The roof is the obvious place to achieve substantial benefits when designing and specifying any new building because of its position relative to sun and rain. Historically, the roof’s main functions has been to keep out the weather and keep in the heat. Successive changes to building regulations have ratcheted up the thermal performance without considering the role of the roof in reaching overall sustainability goals.
In relation to the code, the roof can retain and collect rainwater, provide usable amenity space and help to increase biodiversity, adding substantially to the total credit score.
The mandatory standard for surface water run-off (Sur 1) requires that peak rate of run-off into watercourses is no greater for the developed site than it was pre-development. This figure would normally be calculated by a drainage engineer, using the criteria set out in the technical guidance.
The implication for most sites is that a sustainable urban drainage system or large-scale underground attenuation will be needed. The cost and scale of an average installation is considerable for developers, and the alternative of using the roof to assist in this task is becoming increasingly attractive. Green roofs decrease the total amount of run-off and slow the rate of run-off from the roof itself. Depending on the specific system, they can retain up to 75 per cent of rain water, releasing it back into the atmosphere through evaporation and transpiration.
Intensive and extensive
Part of the resistance to the widespread use of green roofs has been cost, but weighed against other attenuation methods it has begun to look far more economically viable.
There are various types of green roofs, but in simple terms, varying depths of soil or other growing mediums are used to support differing planting requirements.

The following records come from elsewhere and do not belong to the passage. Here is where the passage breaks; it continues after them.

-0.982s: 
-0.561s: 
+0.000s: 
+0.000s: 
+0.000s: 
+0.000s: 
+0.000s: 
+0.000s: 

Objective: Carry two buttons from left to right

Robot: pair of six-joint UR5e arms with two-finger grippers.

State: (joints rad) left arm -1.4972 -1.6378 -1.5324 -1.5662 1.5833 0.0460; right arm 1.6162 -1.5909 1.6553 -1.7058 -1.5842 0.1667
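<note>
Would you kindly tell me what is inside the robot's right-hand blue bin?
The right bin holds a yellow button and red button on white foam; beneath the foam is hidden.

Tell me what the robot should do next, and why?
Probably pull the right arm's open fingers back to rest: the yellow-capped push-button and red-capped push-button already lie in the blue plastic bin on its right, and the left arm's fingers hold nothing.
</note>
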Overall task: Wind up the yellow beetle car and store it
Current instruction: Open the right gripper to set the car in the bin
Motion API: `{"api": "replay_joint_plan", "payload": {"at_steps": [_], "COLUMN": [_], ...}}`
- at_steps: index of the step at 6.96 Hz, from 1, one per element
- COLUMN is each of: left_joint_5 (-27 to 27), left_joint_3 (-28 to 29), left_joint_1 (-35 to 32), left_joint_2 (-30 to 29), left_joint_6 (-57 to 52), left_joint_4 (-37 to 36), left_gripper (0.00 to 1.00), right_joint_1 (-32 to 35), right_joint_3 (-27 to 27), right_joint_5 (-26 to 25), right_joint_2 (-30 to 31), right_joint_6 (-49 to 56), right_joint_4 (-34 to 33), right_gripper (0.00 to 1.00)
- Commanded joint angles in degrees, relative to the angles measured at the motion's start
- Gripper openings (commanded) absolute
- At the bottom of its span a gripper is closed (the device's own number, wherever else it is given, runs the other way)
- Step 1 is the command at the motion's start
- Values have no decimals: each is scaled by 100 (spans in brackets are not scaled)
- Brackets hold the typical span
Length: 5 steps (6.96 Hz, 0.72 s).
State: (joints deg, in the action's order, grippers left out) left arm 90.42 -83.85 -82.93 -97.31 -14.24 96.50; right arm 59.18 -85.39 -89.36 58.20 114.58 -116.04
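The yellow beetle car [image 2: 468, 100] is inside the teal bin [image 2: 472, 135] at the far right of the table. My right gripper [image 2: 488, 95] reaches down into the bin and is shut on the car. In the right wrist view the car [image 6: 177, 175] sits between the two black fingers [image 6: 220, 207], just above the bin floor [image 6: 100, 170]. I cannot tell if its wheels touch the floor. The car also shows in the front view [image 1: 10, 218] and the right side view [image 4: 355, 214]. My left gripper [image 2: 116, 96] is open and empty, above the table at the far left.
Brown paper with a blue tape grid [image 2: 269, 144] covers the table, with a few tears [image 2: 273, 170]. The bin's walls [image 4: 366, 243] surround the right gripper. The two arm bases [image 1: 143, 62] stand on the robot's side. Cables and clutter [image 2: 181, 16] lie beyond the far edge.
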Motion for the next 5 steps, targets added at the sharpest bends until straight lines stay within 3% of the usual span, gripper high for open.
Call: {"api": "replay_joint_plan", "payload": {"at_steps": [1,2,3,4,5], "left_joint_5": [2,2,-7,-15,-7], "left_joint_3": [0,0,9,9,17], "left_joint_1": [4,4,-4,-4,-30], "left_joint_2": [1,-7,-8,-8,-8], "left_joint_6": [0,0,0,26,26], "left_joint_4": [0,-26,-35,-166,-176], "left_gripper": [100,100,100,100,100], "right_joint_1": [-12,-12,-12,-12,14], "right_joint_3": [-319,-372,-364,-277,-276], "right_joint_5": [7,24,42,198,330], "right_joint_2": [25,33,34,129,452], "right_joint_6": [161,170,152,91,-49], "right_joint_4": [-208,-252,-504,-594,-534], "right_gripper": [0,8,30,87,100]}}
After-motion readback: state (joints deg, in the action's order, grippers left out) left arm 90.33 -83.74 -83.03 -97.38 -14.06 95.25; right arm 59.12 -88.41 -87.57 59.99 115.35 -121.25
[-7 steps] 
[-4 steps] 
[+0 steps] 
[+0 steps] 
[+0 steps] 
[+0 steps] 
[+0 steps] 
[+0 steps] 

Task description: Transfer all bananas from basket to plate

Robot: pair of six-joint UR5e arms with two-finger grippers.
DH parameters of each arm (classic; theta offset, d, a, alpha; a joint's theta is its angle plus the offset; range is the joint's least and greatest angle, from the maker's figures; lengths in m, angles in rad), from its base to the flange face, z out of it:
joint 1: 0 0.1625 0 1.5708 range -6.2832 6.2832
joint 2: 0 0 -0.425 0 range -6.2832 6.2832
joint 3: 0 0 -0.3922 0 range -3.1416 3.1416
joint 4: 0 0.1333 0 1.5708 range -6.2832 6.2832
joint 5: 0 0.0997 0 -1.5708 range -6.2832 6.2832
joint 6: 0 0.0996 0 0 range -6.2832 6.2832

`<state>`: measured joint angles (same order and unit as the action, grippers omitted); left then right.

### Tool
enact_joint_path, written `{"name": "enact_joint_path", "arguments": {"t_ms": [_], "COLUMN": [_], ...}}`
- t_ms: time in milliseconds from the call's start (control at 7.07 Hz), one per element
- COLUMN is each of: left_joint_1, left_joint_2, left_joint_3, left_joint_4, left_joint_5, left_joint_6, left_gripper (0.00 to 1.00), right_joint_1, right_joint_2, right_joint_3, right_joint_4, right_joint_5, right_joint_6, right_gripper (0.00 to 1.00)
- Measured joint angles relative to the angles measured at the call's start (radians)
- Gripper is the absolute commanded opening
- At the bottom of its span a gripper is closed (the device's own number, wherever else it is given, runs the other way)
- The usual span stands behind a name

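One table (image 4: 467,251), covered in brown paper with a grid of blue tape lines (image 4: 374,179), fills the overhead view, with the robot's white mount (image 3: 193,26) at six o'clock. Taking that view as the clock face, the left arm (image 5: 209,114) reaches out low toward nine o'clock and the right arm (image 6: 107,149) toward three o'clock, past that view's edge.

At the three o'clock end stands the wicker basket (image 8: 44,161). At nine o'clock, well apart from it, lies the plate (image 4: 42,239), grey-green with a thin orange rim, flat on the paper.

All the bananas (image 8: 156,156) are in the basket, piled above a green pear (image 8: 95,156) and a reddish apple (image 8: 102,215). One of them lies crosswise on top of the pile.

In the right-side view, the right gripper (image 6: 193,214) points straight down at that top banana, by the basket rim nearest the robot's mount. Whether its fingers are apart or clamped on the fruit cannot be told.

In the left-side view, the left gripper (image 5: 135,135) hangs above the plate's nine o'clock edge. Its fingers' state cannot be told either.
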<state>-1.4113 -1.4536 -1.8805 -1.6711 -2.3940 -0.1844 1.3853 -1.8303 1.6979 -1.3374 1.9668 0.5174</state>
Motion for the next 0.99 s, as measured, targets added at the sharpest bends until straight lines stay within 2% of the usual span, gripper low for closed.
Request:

Intensive systems have deeper construction and can support larger plants, although they may require irrigation and higher levels of maintenance, while extensive systems require almost no maintenance apart from an annual weeding and feeding. Extensive roofs are usually planted with sedums and mosses. The build- up is usually laid on an insulated waterproof membrane that is then supported by a structural substrate.
A cost-effective extensive roof has an additional price of approximately £40 to £60 per square metre, in excess of standard flat roof construction. At present, the National House-Building Council buildmark requires that green roofs be supplied as a complete system by a specialist, to provide a single point of liability for installation, so it is not possible to simply add your own green build-up to standard flat roof construction.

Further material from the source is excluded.